The following is a guest post by Dr. Bradley Flansbaum, who blogs on The Hospitalist Leader, is a Hospitalist at Lenox Hill Hospital in New York City and is active in health policy at local and national levels.
Given the cost restraints our health system must undergo, it is incumbent on our elected officials to oversee government spending prudently, regardless of political stripe. Most officials align with that goal, although they may differ on the means to achieve it. They may attempt to score political points and finger point at the other side in front of the microphone, but behind closed doors, I believe they realize we have a catastrophe in waiting.
A common refrain I hear is, “care decisions are best left to physicians,” with the assumption being, doctors have all the answers and given the choice between treatment x and y, they will choose correctly.
That is false, as the unknowable often exceeds the knowable, and quantifying the troves of studies available to arrive at the optimal decision is beyond the capacity of most physicians. We need assistance, and left unchecked, a disorganized system without an instruction manual, as our current one is, is worse than the alternative. The words inefficient and harmful come to mind.

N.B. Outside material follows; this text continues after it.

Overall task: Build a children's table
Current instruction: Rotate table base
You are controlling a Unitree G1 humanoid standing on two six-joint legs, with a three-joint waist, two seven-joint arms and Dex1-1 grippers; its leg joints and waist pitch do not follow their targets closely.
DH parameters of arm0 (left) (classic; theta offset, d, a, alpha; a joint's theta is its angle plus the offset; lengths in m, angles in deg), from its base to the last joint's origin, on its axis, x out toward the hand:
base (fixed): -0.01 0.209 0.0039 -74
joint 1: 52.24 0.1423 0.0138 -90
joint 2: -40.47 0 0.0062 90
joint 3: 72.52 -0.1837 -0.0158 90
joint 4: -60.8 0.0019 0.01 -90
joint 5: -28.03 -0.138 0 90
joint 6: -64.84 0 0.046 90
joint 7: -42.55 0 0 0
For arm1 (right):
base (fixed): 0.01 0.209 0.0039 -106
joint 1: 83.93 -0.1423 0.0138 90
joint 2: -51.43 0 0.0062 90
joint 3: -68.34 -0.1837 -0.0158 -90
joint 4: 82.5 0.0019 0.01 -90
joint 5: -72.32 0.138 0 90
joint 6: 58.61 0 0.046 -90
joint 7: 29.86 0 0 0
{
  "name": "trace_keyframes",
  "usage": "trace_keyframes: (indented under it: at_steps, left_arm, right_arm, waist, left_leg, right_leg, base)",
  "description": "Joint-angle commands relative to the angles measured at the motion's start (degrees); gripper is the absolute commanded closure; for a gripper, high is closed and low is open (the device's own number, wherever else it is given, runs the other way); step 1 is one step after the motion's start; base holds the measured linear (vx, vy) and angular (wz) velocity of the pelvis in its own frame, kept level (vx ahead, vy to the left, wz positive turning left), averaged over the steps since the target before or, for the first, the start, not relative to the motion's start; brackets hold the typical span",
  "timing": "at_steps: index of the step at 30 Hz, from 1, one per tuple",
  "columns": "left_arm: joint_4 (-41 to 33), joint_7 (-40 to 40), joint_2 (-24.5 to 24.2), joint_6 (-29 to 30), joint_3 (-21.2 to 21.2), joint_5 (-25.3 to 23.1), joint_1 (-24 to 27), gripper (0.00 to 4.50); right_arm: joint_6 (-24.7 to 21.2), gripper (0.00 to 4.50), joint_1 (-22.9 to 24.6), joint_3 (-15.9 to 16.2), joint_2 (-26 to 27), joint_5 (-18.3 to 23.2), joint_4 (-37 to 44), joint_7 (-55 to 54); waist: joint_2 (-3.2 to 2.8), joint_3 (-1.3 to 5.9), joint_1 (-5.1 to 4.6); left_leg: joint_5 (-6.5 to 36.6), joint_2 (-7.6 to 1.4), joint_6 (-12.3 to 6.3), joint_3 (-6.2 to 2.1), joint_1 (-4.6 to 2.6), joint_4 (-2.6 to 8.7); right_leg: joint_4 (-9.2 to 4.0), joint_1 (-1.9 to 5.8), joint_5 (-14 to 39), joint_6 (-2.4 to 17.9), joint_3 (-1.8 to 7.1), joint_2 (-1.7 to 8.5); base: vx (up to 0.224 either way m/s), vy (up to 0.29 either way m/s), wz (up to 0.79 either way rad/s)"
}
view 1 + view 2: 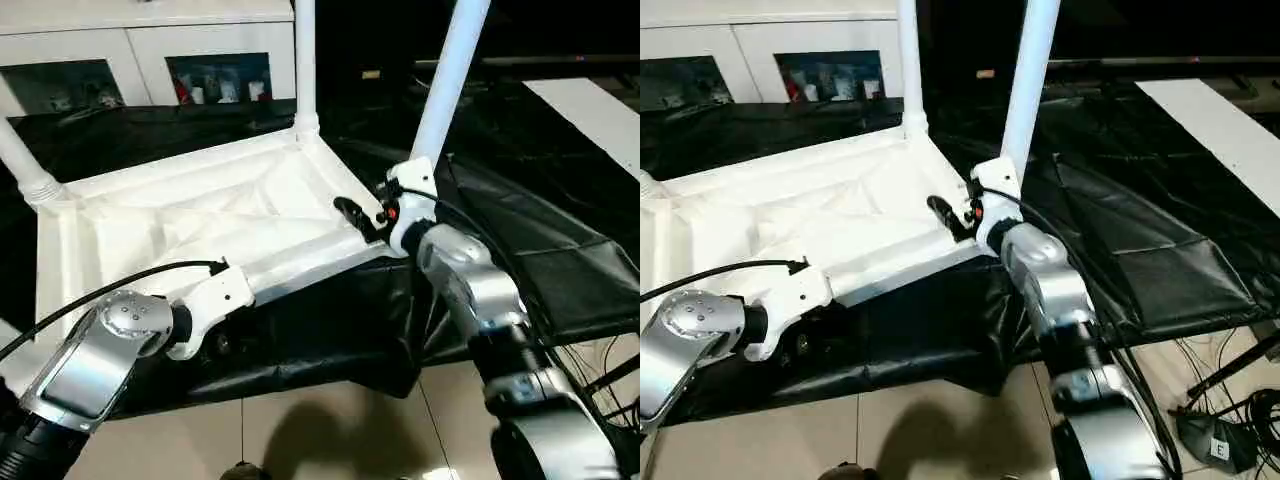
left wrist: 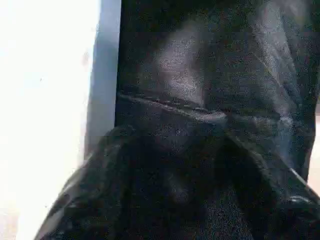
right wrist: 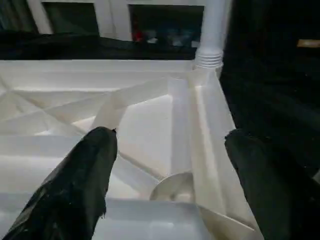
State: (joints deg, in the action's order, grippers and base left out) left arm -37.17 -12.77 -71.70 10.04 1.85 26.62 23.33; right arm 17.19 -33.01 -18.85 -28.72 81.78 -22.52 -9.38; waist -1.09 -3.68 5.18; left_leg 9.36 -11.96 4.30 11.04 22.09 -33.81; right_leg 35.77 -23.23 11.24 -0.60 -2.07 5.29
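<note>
The white table top [image 1: 190, 215] lies upside down on black cloth, its X-ribbed underside facing up. One leg [image 1: 24, 163] stands in the far left corner and another leg [image 1: 304, 60] in the far right corner. A third leg [image 1: 450, 70] rises by the near right corner, its foot hidden behind my right wrist. My right gripper [image 3: 167, 135] is open at that corner, its fingers [image 1: 350, 213] spread either side of the rim above a round socket [image 3: 172, 187]. My left gripper's wrist [image 1: 215, 295] sits low against the top's front edge, facing black cloth.
A white cabinet [image 1: 150, 45] with glass-fronted compartments stands behind the table. Black cloth [image 1: 560, 260] drapes over the work surface and down its front. A white board [image 1: 600, 115] lies at the far right. Cables [image 1: 1240, 410] sprawl on the tiled floor at the right.
</note>
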Motion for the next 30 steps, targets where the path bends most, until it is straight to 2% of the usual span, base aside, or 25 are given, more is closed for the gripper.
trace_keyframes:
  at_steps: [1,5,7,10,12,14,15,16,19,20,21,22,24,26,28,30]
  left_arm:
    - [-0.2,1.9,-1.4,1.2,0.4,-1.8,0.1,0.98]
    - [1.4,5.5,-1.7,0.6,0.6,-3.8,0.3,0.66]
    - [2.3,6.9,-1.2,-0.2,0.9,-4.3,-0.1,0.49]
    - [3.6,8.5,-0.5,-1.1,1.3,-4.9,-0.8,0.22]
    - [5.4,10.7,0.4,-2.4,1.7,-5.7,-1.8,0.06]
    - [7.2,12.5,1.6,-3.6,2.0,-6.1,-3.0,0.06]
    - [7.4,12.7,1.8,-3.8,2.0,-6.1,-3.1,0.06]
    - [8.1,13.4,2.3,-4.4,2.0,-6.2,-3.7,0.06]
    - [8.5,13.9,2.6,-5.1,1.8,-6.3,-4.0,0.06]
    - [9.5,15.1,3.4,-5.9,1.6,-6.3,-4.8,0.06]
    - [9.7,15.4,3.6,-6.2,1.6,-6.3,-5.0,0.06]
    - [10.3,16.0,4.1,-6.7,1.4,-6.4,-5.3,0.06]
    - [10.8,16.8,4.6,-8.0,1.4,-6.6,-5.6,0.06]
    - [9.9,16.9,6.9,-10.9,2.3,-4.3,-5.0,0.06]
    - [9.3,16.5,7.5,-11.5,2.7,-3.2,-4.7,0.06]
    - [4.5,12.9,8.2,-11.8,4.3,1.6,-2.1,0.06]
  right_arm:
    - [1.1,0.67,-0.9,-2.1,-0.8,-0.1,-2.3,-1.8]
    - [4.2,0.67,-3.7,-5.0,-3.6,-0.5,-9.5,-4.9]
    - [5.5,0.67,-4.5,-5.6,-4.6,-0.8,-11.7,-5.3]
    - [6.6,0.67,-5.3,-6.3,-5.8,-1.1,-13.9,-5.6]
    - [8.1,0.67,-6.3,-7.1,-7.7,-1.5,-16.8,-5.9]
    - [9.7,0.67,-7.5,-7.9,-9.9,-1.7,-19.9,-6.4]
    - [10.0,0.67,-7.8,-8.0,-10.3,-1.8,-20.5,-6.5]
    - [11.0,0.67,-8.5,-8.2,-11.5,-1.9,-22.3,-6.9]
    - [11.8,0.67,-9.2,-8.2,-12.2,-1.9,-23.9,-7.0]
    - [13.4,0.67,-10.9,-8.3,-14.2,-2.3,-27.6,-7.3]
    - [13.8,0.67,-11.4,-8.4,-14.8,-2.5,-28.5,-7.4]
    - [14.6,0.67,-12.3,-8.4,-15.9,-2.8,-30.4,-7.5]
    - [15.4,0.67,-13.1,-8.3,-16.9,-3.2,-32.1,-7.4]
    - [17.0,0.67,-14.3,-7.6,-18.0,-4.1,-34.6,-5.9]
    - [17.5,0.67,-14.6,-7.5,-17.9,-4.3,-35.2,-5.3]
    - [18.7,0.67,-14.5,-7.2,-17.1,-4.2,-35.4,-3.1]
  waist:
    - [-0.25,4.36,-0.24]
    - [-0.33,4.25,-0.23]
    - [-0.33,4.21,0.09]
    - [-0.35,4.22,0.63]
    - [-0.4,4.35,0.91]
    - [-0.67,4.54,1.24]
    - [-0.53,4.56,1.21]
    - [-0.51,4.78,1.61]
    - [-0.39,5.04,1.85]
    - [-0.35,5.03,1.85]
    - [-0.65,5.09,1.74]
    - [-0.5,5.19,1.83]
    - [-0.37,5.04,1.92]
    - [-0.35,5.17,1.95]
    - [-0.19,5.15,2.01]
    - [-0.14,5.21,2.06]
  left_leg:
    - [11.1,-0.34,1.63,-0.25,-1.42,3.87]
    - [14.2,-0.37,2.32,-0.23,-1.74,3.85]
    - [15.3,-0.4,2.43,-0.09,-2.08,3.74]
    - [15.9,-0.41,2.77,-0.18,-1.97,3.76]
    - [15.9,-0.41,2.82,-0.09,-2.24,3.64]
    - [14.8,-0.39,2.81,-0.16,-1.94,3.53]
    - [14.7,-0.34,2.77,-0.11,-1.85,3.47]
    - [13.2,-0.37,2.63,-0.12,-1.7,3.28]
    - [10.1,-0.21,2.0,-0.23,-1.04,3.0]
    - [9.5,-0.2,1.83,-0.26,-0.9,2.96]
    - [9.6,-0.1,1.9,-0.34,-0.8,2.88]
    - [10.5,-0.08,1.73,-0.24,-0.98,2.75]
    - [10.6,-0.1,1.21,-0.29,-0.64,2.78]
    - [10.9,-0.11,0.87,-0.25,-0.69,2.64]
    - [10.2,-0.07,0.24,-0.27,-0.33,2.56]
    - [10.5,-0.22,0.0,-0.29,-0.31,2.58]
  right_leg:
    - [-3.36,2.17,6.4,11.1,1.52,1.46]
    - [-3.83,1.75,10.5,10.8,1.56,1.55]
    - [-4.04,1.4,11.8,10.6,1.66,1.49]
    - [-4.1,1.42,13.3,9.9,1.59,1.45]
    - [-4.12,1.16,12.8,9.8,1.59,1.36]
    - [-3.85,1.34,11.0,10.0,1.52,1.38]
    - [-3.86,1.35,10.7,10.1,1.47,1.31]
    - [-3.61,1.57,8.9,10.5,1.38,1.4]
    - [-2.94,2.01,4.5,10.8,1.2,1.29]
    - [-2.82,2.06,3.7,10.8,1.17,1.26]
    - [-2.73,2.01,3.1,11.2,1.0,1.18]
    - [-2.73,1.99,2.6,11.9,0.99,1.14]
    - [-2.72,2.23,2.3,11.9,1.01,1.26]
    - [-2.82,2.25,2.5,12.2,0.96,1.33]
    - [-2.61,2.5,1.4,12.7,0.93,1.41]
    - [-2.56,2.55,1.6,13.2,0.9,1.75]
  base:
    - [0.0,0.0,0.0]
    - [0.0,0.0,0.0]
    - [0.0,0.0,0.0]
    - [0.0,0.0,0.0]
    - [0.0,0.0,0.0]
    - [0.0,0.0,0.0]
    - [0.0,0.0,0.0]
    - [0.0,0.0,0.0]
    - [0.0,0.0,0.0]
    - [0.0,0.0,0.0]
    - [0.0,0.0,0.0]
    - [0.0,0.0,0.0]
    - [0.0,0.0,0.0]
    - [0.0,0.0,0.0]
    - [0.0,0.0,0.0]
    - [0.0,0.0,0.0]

Some pols rail against comparative effectiveness research. I am not certain it’s posturing or a genuine state of certitude derived from careful scrutiny. Either way, as the adults in the room—the ones making the hard decisions and as the stewards of our limited resources—we rely on them as sound gatekeepers. This is as relevant to clinical care as it is to education and defense.
For example, a foundational determination process, sound and system wide, must apply to the costly procedure or medical device just as it does to the simple pill. Consistency and a “harm versus benefit” approach should support our coverage and care decisions.
As an illustration, envision a patient having an adverse reaction to a common medication such as a statin. In response, would you expect the responsible physician to prescribe an alternative therapy, such as coenzyme Q10? Probably not the first thing that comes to mind and the evidence is instructive:
We conclude that there is insufficient evidence to prove the etiologic role of CoQ10 deficiency in statin-associated myopathy and that large, well-designed clinical trials are required to address this issue. The routine use of CoQ10 cannot be recommended in statin-treated patients. Nevertheless, there are no known risks to this supplement and there is some anecdotal and preliminary trial evidence of its effectiveness. Consequently, CoQ10 can be tested in patients requiring statin treatment, who develop statin myalgia, and who cannot be satisfactorily treated with other agents. Some patients may respond, if only via a placebo effect.
Of course, with a paucity of data—whether it’s CoQ10 and statin therapy, or biologic treatments in autoimmune illness, the search for evidence is the right pursuit. A decision maker would certainly desire some process, some channel to facilitate this evaluation, and they would advocate for a mechanism to achieve this objective. In addition, CER “divergence” and its utility in practice are great, as exemplified here and here.
In addition, without the evidence, prudence would carry the day, and tax dollars—precious as they are—would not deliver treatments of uncertain value:
The Family Retirement and Health Investment Act of 2011(HR 2010, S 1098) would allow US citizens to use their Flexible Spending Arrangement and Health Saving Account (HSA) dollars on dietary supplements and meal replacement products.
On the other hand, perhaps our judgment is betraying us. Here is the rejoinder.
Click on this link and forward the video to the 74:30 mark on the scrollbar beneath the video.
You’ll hear Senator Orrin Hatch of Utah. The New York Times wrote about Hatch:
“…(he) has spent his career in Washington helping the $25-billion-a-year (dietary supplement) industry thrive.
He was the chief author of a federal law enacted 17 years ago that allows companies to make general health claims about their products, but exempts them from federal reviews of their safety or effectiveness before they go to market. During the Obama administration, Mr. Hatch has repeatedly intervened with his colleagues in Congress and federal regulators in Washington to fight proposed rules that industry officials consider objectionable.”
In this video, you can hear Hatch interrupt Chet Burrell, President and Chief Executive Officer, CareFirst BlueCross BlueShield, Washington, DC. Hatch asks, then asserts:
“Are doctors being educated at all on people using dietary supplements? For instance, it’s my understanding that if you’re on Crestor, that it would be very wise to take CoQ10 – a dietary supplement to make up for some of the deficits that occur from taking Crestor. And this is an area that is really not very well defined.”
Not well defined, indeed. This is troublesome. In a public hearing on physician payment reform; given all that is wrong with healthcare; with all the misallocation of resources; with the need to promote evidence-based practice; and with all the bickering on rationing care and resource conservation, is this the best congress can do?
I don’t know if CoQ10 is effective or not, but knowing what we know, is the national stage, in the corridors of the capital, the right place and time for product promotion (of indeterminate value). More importantly, again, is this the best our leadership can put forth, and is this how we instruct the public? It dampens my confidence that some of those discussions behind closed doors are any more than detours without a meaningful destination.
Publisher’s Note: While we’re on the topic of supplements, we should note the Chicago Tribune report, “Dietary supplements: Manufacturing troubles widespread, FDA inspections show.”